# PROBLEM
For the data below, work out how many lines include the string "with" and report only the number.
*** Block opens ***
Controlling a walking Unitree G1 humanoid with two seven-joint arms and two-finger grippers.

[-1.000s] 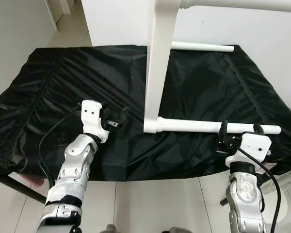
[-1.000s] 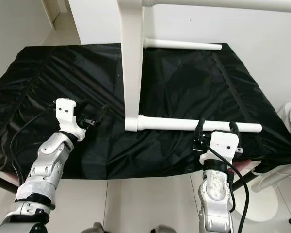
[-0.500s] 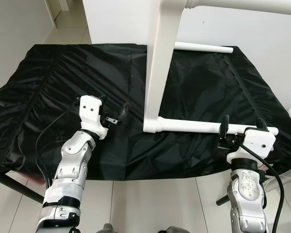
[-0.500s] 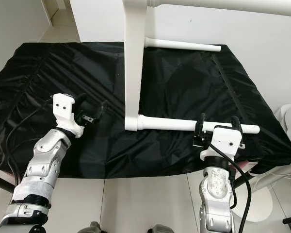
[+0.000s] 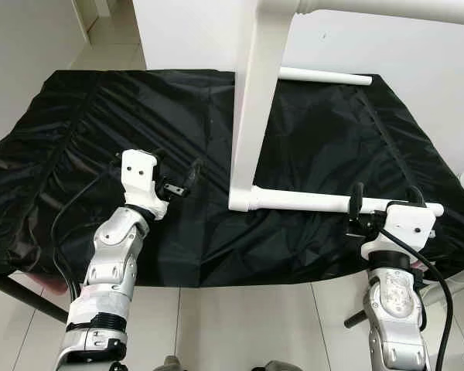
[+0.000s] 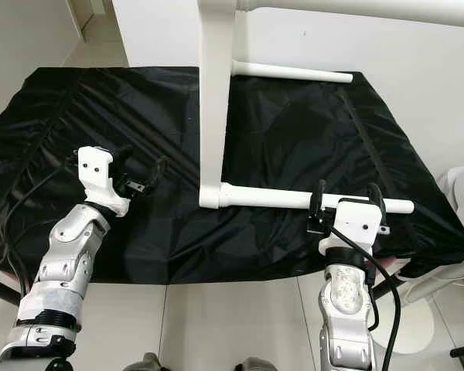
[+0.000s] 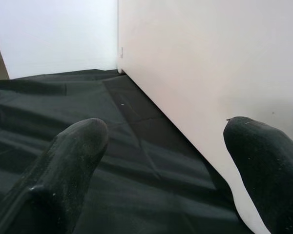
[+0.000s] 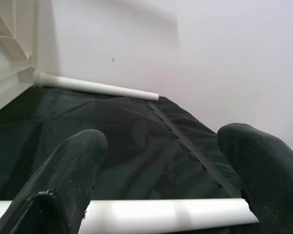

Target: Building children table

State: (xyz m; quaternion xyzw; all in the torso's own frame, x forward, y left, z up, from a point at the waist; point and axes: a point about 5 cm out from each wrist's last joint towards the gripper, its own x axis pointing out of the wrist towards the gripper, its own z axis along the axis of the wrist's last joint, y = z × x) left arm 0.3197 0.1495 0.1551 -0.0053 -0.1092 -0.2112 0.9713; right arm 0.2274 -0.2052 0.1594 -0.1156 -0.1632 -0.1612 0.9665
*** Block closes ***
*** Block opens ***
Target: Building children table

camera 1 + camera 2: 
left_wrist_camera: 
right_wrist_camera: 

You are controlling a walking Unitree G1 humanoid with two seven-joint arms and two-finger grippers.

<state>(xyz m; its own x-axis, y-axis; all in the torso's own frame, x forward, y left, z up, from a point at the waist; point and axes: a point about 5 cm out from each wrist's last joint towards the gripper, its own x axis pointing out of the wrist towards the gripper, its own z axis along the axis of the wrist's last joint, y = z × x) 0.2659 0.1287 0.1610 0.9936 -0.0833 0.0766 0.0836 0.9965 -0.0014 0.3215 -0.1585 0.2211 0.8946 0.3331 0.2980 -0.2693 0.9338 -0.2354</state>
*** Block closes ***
# RESPONSE TO THIS TASK
2